Serangan terhadap Babnusa dimulai pada hari Minggu, dan diperbarui pada Selasa pagi, dengan Pasukan Dukungan Cepat menggunakan metode dan cara yang sama yang mereka gunakan di Al-Fashir. Hingga saat penulisan baris-baris ini, belum ada pergerakan nyata dari tentara untuk menyelamatkan rakyat Babnusa, dalam pengulangan yang menyakitkan yang hampir identik dengan adegan Al-Fashir sebelum jatuh.


Jika Babnusa jatuh - naudzubillah - dan suara-suara yang menolak gencatan senjata tidak mereda, maka tragedi akan terulang di kota lain... Demikian seterusnya, hingga rakyat Sudan dipaksa menerima gencatan senjata dengan hina.

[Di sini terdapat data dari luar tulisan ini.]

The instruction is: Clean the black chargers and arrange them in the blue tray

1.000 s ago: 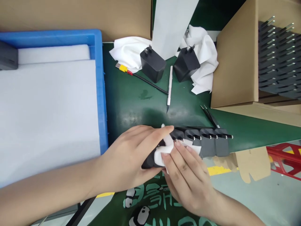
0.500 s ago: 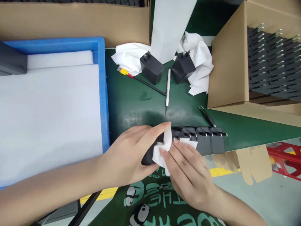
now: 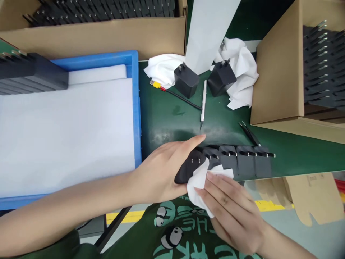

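Observation:
My left hand (image 3: 164,169) is wrapped round a black power adapter (image 3: 187,168), whose end with small metal contacts faces up. In my right hand (image 3: 231,205) a white wiping cloth (image 3: 201,183) is pinched, and it touches the lower right edge of that adapter. A row of several black plug adapters (image 3: 245,160) stands along the table edge just beyond my right fingers, prongs upward. Black tweezers (image 3: 250,133) lie behind the row. A craft knife (image 3: 203,104) rests on the green table in front of my hands.
A blue tray (image 3: 137,108) with white foam and several adapters stands left. Cardboard boxes of adapters are at the back (image 3: 107,37) and right (image 3: 277,72). Two adapters (image 3: 186,81), crumpled white cloths (image 3: 242,72) and a USB cable (image 3: 183,98) lie between.
The cloth has slid down off the adapter's top face, uncovering its contacts. My right hand has moved slightly down with it. The whole view has shifted left.

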`<action>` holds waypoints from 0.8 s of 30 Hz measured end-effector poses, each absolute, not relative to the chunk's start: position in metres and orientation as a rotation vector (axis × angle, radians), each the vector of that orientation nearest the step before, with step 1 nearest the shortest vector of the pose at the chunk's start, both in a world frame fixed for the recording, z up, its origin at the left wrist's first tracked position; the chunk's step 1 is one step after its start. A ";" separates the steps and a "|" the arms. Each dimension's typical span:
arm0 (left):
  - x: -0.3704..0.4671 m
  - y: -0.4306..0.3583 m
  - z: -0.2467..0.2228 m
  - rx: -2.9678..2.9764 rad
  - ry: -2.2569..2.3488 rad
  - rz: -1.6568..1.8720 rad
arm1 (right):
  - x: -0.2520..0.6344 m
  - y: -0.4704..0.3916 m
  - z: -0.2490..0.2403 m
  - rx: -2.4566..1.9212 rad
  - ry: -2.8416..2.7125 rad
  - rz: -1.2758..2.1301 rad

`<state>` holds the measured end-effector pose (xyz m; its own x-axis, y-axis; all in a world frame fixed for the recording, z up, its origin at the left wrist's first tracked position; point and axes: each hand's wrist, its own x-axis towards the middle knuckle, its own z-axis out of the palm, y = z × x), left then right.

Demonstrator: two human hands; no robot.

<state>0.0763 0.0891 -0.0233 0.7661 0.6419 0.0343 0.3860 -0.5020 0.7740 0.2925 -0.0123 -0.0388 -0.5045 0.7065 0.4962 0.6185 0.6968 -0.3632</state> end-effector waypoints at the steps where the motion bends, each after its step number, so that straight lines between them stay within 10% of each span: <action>1: 0.073 0.091 -0.022 2.164 0.720 0.366 | 0.291 -0.013 -0.040 -1.016 -2.275 0.184; 24: 0.064 0.096 -0.031 1.958 0.658 0.366 | 0.253 -0.012 -0.037 -1.066 -2.383 0.081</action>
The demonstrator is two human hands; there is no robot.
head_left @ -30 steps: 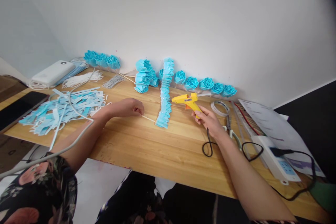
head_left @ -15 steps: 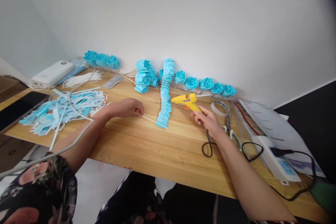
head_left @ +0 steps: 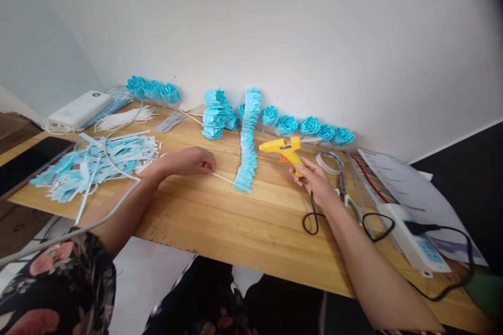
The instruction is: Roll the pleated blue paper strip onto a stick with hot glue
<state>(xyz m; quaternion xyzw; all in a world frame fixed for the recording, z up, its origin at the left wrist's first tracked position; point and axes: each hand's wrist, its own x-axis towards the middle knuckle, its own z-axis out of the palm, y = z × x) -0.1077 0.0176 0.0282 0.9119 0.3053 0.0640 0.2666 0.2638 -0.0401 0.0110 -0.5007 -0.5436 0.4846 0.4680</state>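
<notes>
My left hand (head_left: 198,161) is closed on a thin pale stick (head_left: 223,177), whose far end meets the lower end of a long pleated blue strip (head_left: 248,141). That strip lies lengthwise on the table, running toward the wall. My right hand (head_left: 312,180) grips the handle of a yellow glue gun (head_left: 283,149). The gun's nozzle points left, close to the right edge of the strip, and a clear glue stick shows at its back. Left of the strip's upper part sits a cluster of blue paper flowers (head_left: 215,115).
Blue flowers (head_left: 309,125) line the wall. Cut blue strips (head_left: 98,165), a phone (head_left: 29,162) and a white power bank (head_left: 80,109) lie at left. At right are a wire coil (head_left: 329,163), scissors (head_left: 349,203), a power strip (head_left: 412,241) and paper sheets (head_left: 412,193).
My right hand has moved slightly right with the glue gun, drawing its nozzle a little away from the pleated strip. My left hand and the stick look unchanged.
</notes>
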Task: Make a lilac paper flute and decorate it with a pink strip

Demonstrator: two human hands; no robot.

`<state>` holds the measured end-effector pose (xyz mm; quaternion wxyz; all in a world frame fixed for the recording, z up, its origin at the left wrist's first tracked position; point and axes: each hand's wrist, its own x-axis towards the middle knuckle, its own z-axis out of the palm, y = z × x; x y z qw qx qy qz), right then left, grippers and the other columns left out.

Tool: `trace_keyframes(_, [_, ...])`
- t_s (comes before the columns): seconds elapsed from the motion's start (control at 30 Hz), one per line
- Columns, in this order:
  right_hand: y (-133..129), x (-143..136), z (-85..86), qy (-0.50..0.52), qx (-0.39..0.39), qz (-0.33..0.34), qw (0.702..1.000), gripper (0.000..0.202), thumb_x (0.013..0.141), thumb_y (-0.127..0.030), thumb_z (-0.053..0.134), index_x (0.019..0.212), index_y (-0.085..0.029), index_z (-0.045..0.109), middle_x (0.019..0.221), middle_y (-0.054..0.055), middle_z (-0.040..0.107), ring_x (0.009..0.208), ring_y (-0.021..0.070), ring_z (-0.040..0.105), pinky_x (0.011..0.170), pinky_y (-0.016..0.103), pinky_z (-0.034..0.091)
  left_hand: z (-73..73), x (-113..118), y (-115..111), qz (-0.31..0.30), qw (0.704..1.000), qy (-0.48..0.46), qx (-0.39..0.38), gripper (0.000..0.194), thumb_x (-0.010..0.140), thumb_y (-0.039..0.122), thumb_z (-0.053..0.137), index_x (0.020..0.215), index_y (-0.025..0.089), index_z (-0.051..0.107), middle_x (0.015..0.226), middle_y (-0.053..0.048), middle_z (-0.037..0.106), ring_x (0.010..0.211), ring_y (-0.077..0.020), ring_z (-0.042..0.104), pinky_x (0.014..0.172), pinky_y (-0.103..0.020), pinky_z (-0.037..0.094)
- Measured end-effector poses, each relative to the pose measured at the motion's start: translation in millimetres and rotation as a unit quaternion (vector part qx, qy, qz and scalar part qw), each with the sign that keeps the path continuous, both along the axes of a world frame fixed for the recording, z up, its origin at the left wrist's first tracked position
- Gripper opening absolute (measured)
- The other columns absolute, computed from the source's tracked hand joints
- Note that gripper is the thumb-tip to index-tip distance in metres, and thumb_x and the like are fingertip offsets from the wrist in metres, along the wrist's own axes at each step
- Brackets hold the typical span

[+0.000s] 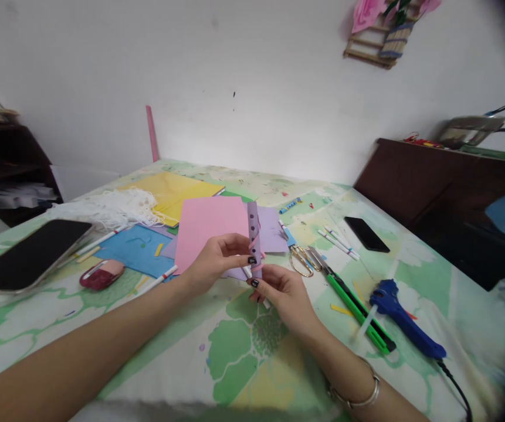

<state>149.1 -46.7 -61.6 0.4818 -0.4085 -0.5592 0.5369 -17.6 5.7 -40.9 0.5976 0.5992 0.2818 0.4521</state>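
Observation:
Both hands hold a narrow purple paper strip (253, 225) with dark dots, upright above the table. A thin pink strip crosses its surface. My left hand (219, 258) pinches it from the left with thumb and fingers. Lower down, my right hand (282, 290) grips its bottom end, where a white stick partly shows between the fingers. Behind the hands lies a pink sheet (210, 228), with a lilac sheet (272, 228) beside it. Gold-handled scissors (302, 261) rest to the right of the strip.
On the right lie a green box cutter (358, 310), a blue glue gun (406, 322) with a cord, and a phone (366, 234). On the left are white yarn (107, 208), blue sheets (135, 249), a large phone (26, 255) and a dark red item (101, 274). Yellow sheets (177, 190) lie behind.

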Motion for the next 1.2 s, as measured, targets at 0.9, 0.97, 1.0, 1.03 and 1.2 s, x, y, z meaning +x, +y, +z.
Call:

Itulah rencana Amerika untuk Sudan seperti yang terlihat oleh mata; maka berhati-hatilah wahai rakyat Sudan, dan pertimbangkan apa yang akan kalian lakukan, sebelum ditulis di peta negara kalian babak baru yang berjudul perpecahan dan kehancuran.

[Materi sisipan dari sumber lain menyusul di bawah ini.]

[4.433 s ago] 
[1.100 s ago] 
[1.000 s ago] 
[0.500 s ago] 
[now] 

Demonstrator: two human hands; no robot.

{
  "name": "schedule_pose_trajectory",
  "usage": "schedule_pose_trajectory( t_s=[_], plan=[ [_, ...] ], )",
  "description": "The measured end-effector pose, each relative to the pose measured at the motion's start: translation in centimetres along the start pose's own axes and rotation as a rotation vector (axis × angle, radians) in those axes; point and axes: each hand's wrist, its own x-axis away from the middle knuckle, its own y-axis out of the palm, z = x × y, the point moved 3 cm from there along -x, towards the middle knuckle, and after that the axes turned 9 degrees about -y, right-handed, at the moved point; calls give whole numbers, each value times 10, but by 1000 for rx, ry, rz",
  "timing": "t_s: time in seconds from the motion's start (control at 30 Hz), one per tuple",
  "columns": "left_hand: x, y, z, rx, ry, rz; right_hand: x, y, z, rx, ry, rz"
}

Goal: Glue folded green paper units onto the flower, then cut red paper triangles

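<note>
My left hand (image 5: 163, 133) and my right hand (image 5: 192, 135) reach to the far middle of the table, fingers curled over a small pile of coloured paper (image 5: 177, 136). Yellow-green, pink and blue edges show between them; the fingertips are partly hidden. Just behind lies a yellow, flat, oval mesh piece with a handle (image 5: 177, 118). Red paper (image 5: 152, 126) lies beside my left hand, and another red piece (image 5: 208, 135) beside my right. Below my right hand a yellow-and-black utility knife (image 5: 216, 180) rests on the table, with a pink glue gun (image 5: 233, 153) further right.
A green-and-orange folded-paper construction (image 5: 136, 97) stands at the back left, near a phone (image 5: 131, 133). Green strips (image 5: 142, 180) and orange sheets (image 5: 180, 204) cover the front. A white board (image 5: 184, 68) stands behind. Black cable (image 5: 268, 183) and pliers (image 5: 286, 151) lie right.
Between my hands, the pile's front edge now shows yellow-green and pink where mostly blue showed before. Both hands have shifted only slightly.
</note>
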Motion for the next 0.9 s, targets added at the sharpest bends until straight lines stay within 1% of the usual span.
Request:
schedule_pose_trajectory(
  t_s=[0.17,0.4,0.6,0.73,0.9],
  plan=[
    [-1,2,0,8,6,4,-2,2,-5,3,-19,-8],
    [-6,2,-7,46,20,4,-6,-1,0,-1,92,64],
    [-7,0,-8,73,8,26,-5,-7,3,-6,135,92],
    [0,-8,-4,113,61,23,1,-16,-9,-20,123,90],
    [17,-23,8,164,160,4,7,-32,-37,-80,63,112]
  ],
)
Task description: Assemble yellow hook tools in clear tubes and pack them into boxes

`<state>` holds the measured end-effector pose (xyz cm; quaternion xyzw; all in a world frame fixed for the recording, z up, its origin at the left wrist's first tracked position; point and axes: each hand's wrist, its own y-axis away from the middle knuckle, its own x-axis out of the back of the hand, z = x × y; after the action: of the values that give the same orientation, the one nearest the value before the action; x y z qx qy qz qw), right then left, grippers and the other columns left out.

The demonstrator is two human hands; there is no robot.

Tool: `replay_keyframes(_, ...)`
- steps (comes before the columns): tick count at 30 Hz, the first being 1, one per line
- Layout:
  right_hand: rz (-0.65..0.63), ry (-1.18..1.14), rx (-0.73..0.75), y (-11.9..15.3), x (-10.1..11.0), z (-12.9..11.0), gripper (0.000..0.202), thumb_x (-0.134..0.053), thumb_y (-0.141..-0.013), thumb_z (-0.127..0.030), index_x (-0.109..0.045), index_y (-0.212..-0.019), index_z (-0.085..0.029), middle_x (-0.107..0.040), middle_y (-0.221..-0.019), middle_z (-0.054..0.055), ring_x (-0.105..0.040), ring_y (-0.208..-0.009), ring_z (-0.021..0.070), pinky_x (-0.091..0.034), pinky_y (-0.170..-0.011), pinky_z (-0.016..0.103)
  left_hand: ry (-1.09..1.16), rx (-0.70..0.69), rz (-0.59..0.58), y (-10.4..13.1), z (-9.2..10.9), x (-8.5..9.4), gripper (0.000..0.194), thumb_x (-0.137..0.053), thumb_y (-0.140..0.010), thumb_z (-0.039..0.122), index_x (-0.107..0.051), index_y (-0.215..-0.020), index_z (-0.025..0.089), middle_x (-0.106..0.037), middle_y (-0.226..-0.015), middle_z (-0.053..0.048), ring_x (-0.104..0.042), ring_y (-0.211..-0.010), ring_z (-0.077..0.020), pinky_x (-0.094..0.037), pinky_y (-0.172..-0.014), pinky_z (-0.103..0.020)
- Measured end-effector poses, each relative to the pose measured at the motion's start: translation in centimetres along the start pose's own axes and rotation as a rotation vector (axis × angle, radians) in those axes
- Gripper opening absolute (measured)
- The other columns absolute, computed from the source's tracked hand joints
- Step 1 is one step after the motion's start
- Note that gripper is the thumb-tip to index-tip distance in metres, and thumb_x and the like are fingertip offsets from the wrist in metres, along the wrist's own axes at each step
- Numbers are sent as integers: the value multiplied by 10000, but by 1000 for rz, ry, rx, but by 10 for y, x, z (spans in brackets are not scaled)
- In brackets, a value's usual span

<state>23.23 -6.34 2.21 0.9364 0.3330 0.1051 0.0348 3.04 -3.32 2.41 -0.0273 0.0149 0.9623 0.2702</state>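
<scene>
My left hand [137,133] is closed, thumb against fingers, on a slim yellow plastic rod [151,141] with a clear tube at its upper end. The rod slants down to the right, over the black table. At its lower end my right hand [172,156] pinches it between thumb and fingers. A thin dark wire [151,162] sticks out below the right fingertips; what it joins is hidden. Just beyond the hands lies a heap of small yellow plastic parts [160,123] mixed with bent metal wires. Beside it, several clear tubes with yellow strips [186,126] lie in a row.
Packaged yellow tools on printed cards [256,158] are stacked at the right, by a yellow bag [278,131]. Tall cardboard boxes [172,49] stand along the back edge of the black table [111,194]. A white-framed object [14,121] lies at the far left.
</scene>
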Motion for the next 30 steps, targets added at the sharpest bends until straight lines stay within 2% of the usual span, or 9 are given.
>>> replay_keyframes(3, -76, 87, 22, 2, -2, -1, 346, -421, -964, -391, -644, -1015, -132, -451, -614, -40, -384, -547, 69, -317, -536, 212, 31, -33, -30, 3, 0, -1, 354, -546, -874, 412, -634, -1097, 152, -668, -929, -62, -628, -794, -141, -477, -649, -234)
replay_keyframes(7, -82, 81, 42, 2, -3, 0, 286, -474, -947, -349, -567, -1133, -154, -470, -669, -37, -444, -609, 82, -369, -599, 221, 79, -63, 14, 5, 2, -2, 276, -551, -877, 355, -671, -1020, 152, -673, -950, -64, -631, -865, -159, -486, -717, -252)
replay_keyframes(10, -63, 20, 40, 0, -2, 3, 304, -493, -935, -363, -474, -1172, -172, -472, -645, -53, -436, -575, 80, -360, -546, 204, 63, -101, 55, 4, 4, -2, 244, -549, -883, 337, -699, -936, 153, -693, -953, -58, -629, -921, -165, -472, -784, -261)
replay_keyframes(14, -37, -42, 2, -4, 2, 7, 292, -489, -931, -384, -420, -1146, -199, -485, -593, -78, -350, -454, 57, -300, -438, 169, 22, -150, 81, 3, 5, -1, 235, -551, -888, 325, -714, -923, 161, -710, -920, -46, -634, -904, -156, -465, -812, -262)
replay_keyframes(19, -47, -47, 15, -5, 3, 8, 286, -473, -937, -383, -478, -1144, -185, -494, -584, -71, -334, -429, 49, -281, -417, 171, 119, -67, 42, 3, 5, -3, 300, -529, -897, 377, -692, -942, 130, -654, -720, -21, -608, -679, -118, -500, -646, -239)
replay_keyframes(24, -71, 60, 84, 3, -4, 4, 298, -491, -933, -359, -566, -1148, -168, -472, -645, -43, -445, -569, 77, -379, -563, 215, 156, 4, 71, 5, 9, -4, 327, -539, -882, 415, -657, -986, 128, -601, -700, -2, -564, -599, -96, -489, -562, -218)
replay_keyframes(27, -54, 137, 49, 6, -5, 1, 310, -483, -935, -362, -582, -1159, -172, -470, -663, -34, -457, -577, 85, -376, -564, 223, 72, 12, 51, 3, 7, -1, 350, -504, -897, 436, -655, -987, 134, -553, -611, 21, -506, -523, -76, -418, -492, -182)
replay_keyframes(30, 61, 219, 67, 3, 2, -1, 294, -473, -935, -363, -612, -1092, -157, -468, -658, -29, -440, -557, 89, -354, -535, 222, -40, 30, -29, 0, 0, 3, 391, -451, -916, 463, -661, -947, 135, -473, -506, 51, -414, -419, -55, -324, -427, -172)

Penduduk Babnusa telah dievakuasi seluruhnya, berjumlah 177 ribu jiwa, seperti yang dilaporkan di saluran Al-Hadath pada tanggal 10/11/2025, dan mereka mengembara tanpa tujuan.


Menjerit, meratap, menampar pipi, dan merobek kerah baju adalah sifat perempuan, tetapi situasi membutuhkan kejantanan dan keberanian untuk mengingkari kemungkaran, dan mengambil tindakan terhadap orang yang zalim, dan mengangkat kebenaran menuntut pembebasan tentara untuk bergerak menyelamatkan Babnusa, bahkan untuk memulihkan seluruh Darfur.

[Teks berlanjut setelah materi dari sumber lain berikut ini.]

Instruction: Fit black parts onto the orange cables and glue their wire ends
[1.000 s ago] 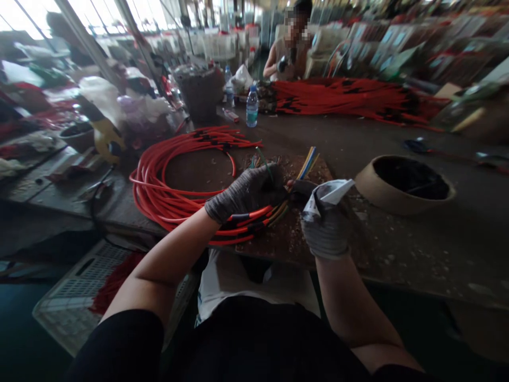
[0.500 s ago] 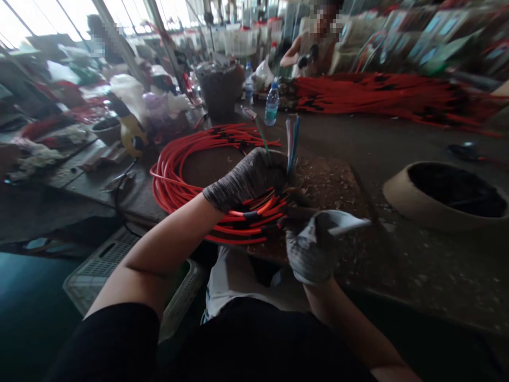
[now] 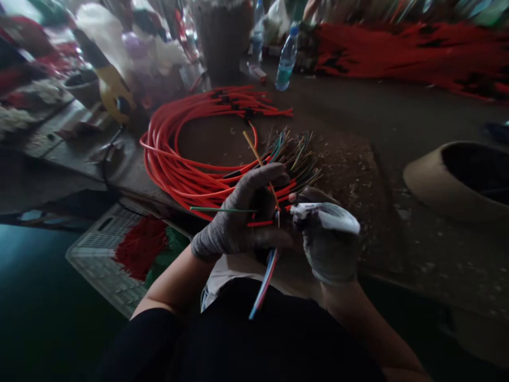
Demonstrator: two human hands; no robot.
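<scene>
My left hand [image 3: 234,212], in a grey knitted glove, is closed around the stripped end of a cable. A yellow wire [image 3: 254,147] points up from the grip, a green wire [image 3: 214,209] reaches left, and blue and pink wires [image 3: 264,284] hang towards my lap. Just to the right, my right hand [image 3: 330,244], also gloved, is shut on a pale, whitish curved tool [image 3: 334,216]; its kind is not clear. Behind both hands, a coil of red cables [image 3: 167,159] lies on the bench, its stripped multicoloured wire ends [image 3: 298,154] fanned out to the right.
At the right stands a round tan tub [image 3: 425,180] with a dark inside. A water bottle [image 3: 286,58], a dark bucket [image 3: 222,42] and a yellow-and-black tool [image 3: 115,93] stand farther back. Red cables [image 3: 397,53] lie behind. Below left is a plastic crate [image 3: 95,239].
My left hand has turned and moved lower, and the wires now spread in different directions instead of pointing up. My right hand shifted slightly right with the whitish tool. The view tilted down.
</scene>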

Rasulullah ﷺ bersabda: "Sesungguhnya manusia jika melihat orang yang zalim dan tidak mengambil tindakan terhadapnya, maka Allah akan menimpakan siksaan dari-Nya kepada mereka." Dan beliau ﷺ bersabda: "Sesungguhnya manusia jika melihat kemungkaran dan tidak mengubahnya, maka Allah akan menimpakan siksaan kepada mereka."


Dan sesungguhnya termasuk jenis kezaliman yang paling berat, dan termasuk kemungkaran yang paling besar, adalah menelantarkan saudara-saudara kita di Babnusa sebagaimana saudara-saudara kita di Al-Fashir ditelantarkan sebelumnya.


Amerika yang saat ini berusaha membagi Sudan, adalah Amerika yang sama yang memisahkan selatan sebelumnya, dan berusaha membagi Irak, Yaman, Suriah dan Libya, dan seperti yang dikatakan penduduk Syam "dan tali berada di atas gerobak", sampai kekacauan menimpa seluruh umat Islam, dan Allah menyeru kita untuk bersatu.


Allah Ta'ala berfirman: ﴿Sesungguhnya (agama) ini adalah agama kamu semua, agama yang satu dan Aku adalah Tuhanmu, maka bertakwalah kepada-Ku﴾, dan Rasulullah ﷺ bersabda: "Jika dibai'at dua khalifah, maka bunuhlah yang terakhir dari keduanya." Dan beliau bersabda: "Sesungguhnya akan ada kerusakan dan kerusakan, maka barang siapa yang ingin memecah belah urusan umat ini sementara mereka bersatu, maka tebaslah dia dengan pedang, siapa pun dia." Dan beliau juga bersabda: "Barang siapa datang kepadamu sementara urusanmu bersatu pada seorang laki-laki, ia ingin memecah belah tongkatmu atau memecah belah jamaahmu, maka bunuhlah dia."


Tidakkah aku telah menyampaikan? Ya Allah saksikanlah, tidakkah aku telah menyampaikan? Ya Allah saksikanlah, tidakkah aku telah menyampaikan? Ya Allah saksikanlah.